Charcos de lluvia y fusiles de guerra (I - III)

I

Crepita la madera y estallan a ratos fuegos artificiales de juguete por culpa de la hojarasca aun húmeda del olivo. Las perras, inmóviles al borde de la alfombra, se dejan como yo hipnotizar por el baile de llamas que escupe la chimenea, y también ellas dejan gachas las orejas y bajan la guardia entregándose al duermevelas de la siesta. Afuera entretanto sigue lloviendo con rabia, como si el otoño reivindicase por fin su presencia y el sol se apagase para siempre.


 
II


Definitivamente, esta ciudad no está preparada para la lluvia. Nadie hace demasiado por ponerle remedio, y cada año se repiten las mismas historias de sumideros saturados, alcantarillas que deciden dejar de tragar y semáforos que se ponen de huelga intermitente en los momentos más inoportunos.

En las aceras todo se vuelve además un poco tragicómico. Con todos esos pantalones vaqueros calados a la altura de los tobillos. Y con todos esos paraguas pugnando por una misma trayectoria sobre las baldosas. A menudo reflexiono sobre esto último y concluyo que sería más decoroso que cada vez que se cruzaran dos señoras -las más reacias a ceder el paso, sin duda- los plegasen de pronto, y se batieran a duelo empuñándolos con soltura a modo de floretes improvisados. La gente organizaría a propósito apuestas en los portales, como si de un combate de gallos mexicanos de pelea se tratase.

Es algo absurdo, lo sé. Pero al menos eso le daría un poco de colorido a estos días cenicientos. Harían así más digerible la estúpida nostalgia a la que invitan todas esas gotitas que tiemblan de frío y de miedo al otro lado de la ventana.

III

Tengo un fusil Mausser de la guerra del Pacífico. Arrodillado sobre el sofá y vagamente camuflado bajo la manta, lo empuño y simulo como un niño pequeño que disparo al unísono del estallido de los truenos. Las perras entretanto me miran desconcertadas, compadeciendo mi locura transitoria. Como supongo que yo haría si estuviera en su lugar.

Heredé ese fusil de mi bisabuelo, poco tiempo antes de que un resfriado con aires de grandeza se lo llevase por delante. Morir de viejo debe ser eso en realidad: haberle sobrevivido a dos guerras mundiales, a una guerra civil, a la dictadura cabrona que esta trajo consigo, y que al final te quite de en medio un simple resfriado por haberte descuidado con la ingesta diaria de vitamina C. Algo ante lo que solo queda encogerse de hombros con aires de resignación y seguir a otra cosa.

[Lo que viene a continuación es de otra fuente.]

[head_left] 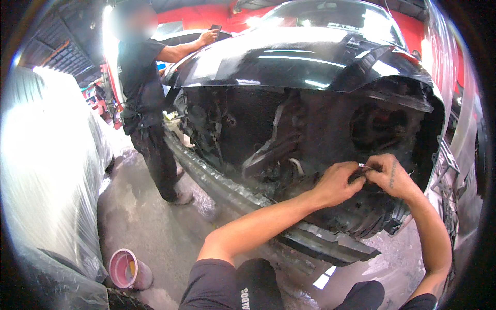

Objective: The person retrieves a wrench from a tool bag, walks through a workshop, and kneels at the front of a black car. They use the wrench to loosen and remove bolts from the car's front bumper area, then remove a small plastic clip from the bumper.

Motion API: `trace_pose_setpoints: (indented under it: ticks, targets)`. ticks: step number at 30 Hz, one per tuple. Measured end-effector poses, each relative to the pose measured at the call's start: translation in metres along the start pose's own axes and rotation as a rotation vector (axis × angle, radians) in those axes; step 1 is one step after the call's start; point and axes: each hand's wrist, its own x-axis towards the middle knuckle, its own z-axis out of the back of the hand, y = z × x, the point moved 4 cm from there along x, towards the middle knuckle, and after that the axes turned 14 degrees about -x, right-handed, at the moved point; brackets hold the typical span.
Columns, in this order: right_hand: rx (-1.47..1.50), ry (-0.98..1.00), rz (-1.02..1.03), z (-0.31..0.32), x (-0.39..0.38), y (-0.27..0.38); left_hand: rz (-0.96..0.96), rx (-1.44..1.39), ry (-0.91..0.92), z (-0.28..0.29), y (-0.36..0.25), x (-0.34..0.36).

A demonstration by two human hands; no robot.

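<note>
My left hand [338, 184] and my right hand [387, 175] meet in front of the exposed front end of a black car [310, 129]. The fingers of both are closed in a pinch around something small between them. A pale, reddish bit of it shows at the fingertips, too little to name. The car's front bumper cover is off, and dark inner parts show below the glossy hood [258, 57]. Low across the front runs a bare, scuffed bumper beam [330, 244], beneath my left forearm.
A person [144, 88] in dark clothes stands at the car's far left, one hand on the hood with a dark block-like item. A pink bucket [129, 271] stands on the floor at lower left. Plastic sheeting [51, 170] drapes a large shape on the left; more sheeting [447, 77] hangs right.
</note>
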Motion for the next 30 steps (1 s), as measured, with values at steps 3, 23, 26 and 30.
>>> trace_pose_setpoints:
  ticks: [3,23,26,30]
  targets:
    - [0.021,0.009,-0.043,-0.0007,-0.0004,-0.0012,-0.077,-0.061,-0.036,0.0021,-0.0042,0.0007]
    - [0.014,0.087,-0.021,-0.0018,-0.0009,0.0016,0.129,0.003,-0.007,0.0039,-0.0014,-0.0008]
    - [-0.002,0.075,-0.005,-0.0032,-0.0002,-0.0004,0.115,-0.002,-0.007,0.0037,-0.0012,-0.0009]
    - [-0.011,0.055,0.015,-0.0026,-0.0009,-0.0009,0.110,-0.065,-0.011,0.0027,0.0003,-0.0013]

El caso es que por aquel entonces yo era muy pequeño y no llegué nunca a saber cuál es la historia que hizo que recalase en mis manos esta especie de carabina, ahora inutilizada y carcomida por el óxido. Siempre he intuido que tras de sí debe de honrar alguna suerte de épica, de sufrimiento o grandeza que nunca debió haber caído en el olvido. Algo así como ese reloj por el que Butch Coolidge casi se hace sodomizar en Pulp Fiction en la trastienda de aquella armería. Y sin embargo, aun habiendo intentado averiguar a través de distintos miembros de mi familia el misterio que enmascara, no he llegado a saber nunca sobre que versa el episodio.

Se ve que por aquel entonces cada quien andaba demasiado ocupado viviendo sus vidas como para prestarle atención a los relatos belicosos del ya anciano Luis Elías. Supongo que este, cansado de que nadie le hiciera ni puto caso, optaría por honrarme a mí con la entrega del arma y con su arcano. Movido, imagino, por una cuestión de ternura senil y condescendencia - nunca mejor dicho, esto último- quien sabe si aquél día me lo contó todo con pelos y cicatrices de metralla. Yo lo único que recuerdo es que ese día llovía también con fuerza inusitada igual que hoy.

De todas formas algo sí que he aprendido del asunto: que da igual el empeño que uno ponga en hacerse recordar, por otorgarle alguna trascendencia a sus días e inmortalizarlos luego a través del recuerdo ajeno. Tarde o temprano y salvo honrosas excepciones se tratará de un acto fútil. Es cuestión de generaciones, el olvido. Al final digo yo que solo se trata de intentar afrontar con agradecimiento cada mañana y de pasar el testigo con humildad al final de la carrera.

Entonces una de mis fieras, Oliva –o `Aceituna´ como la llaman los cabrones de mis vecinos-, me salta de repente juguetona sobre el costado mordisqueando el fusil, gruñéndolo y haciendo aspavientos con la cola. Como queriendo llamar mi atención de nuevo y sacarme de mis ensoñaciones al ver que he dejado de hacerle caso y dispararle con cariño al paso de los relámpagos.